Cobertura alcança 68,2 milhões de pessoas ocupadas e reflete avanço do emprego formal
O Brasil atingiu, no trimestre encerrado em fevereiro, o maior percentual de trabalhadores contribuindo para a previdência desde o início da série histórica da Pnad Contínua, em 2012. Ao todo, 66,8% da população ocupada, o equivalente a 68,196 milhões de pessoas, estava vinculada a algum regime previdenciário.
Os dados foram divulgados nesta sexta-feira (27) pelo Instituto Brasileiro de Geografia e Estatística (IBGE), que monitora o mercado de trabalho entre pessoas com 14 anos ou mais.
Apesar do recorde proporcional, o número absoluto de contribuintes já foi maior no quarto trimestre de 2025, quando somou 68,496 milhões. Naquele período, no entanto, a participação representava 66,5% do total de ocupados.
O IBGE considera como contribuintes trabalhadores empregados, empregadores, domésticos e por conta própria que recolhem para regimes federais, estaduais ou municipais de previdência, como o INSS ou o Plano de Seguridade Social da União.
A pesquisa mostra ainda que o total de contribuintes supera o número de trabalhadores formais, estimado em 63,8 milhões. Segundo o instituto, isso ocorre porque trabalhadores informais também podem contribuir. “O informal que seja um conta própria sem CNPJ pode ser contribuinte individual do INSS”, exemplifica o IBGE.

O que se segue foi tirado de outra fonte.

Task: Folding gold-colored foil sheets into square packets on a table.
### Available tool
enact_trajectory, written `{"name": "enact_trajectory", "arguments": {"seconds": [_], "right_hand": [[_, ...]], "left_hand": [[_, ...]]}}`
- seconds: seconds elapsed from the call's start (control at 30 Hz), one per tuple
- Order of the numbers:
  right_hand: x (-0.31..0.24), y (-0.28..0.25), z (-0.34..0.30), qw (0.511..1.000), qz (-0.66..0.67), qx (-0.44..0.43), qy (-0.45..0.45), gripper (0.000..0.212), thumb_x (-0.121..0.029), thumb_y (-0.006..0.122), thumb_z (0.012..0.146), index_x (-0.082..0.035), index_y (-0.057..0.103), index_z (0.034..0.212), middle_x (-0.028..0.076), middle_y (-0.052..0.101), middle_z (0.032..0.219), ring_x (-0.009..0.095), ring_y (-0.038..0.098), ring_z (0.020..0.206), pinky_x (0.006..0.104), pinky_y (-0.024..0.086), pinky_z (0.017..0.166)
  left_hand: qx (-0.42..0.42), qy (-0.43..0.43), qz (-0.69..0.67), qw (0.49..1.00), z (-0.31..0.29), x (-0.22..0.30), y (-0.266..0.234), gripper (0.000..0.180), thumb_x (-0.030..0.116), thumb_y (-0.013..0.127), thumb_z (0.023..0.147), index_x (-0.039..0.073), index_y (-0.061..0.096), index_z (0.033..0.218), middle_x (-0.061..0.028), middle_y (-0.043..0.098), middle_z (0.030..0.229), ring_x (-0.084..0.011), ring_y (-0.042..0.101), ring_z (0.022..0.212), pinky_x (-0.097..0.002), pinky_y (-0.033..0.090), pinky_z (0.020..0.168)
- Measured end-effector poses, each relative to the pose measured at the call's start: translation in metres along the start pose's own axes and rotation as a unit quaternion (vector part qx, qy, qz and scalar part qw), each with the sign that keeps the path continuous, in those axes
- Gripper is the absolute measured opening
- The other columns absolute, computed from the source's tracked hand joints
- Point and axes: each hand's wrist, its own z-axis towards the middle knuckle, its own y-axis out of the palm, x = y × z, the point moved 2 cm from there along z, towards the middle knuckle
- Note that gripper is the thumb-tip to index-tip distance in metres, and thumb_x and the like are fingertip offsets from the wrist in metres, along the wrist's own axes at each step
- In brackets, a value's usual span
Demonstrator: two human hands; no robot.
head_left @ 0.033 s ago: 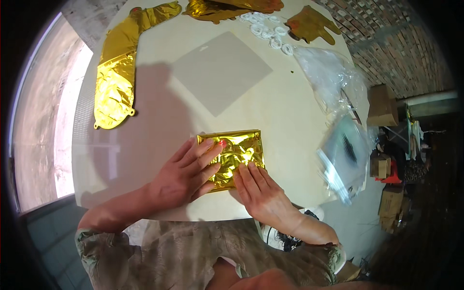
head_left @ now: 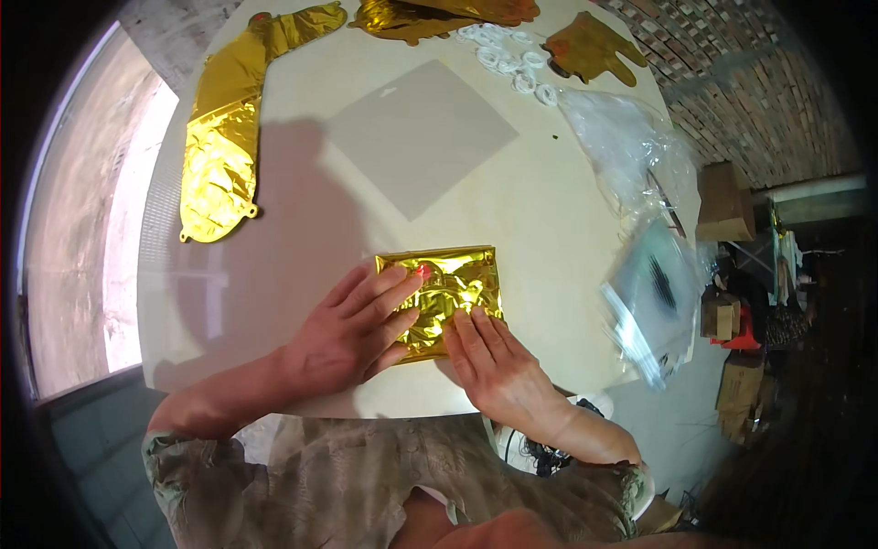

Para o economista Rodolpho Tobler, do Instituto Brasileiro de Economia (Ibre) da Fundação Getulio Vargas (FGV), o resultado está diretamente ligado ao desempenho do mercado formal de trabalho.
“A gente tem cada vez mais pessoas trabalhando, especialmente no emprego formal. Com o emprego formal sendo mais forte, tendo uma recuperação mais intensa que os empregos informais, isso faz com que a contribuição da previdência suba também”, explicou à Agência Brasil.
No mesmo período, o número de empregados com carteira assinada no setor privado ficou em 39,2 milhões, estável em relação aos trimestres anteriores. Tobler avalia o cenário como positivo. “Vagas formais são mais associadas a empregos de produtividade mais alta, de remuneração mais alta também e, principalmente, a essa questão da previdência”, diz.
Outro destaque da pesquisa é o rendimento médio do trabalhador, que chegou a R$ 3.679, o maior já registrado na série histórica. O valor representa alta de 2% em relação ao trimestre encerrado em novembro de 2025 e de 5,2% na comparação com o mesmo período do ano anterior, já descontada a inflação.
Para o economista, o avanço da contribuição previdenciária é relevante diante do envelhecimento da população. “A nossa população está entrando no processo de envelhecimento, e essa questão da previdência sempre vai ser um ponto sensível. Então, quanto mais gente no emprego formal, quanto mais gente contribuindo, menor pode ser esse problema da previdência no médio e longo prazo”, analisa.
A tendência, segundo Tobler, é de continuidade no crescimento da participação dos contribuintes, especialmente em um cenário de expansão econômica.
Desde o início da série histórica, o percentual de trabalhadores que contribuem para a previdência no país se mantém acima de 60%. O menor índice registrado foi de 61,9%, no trimestre encerrado em maio de 2012.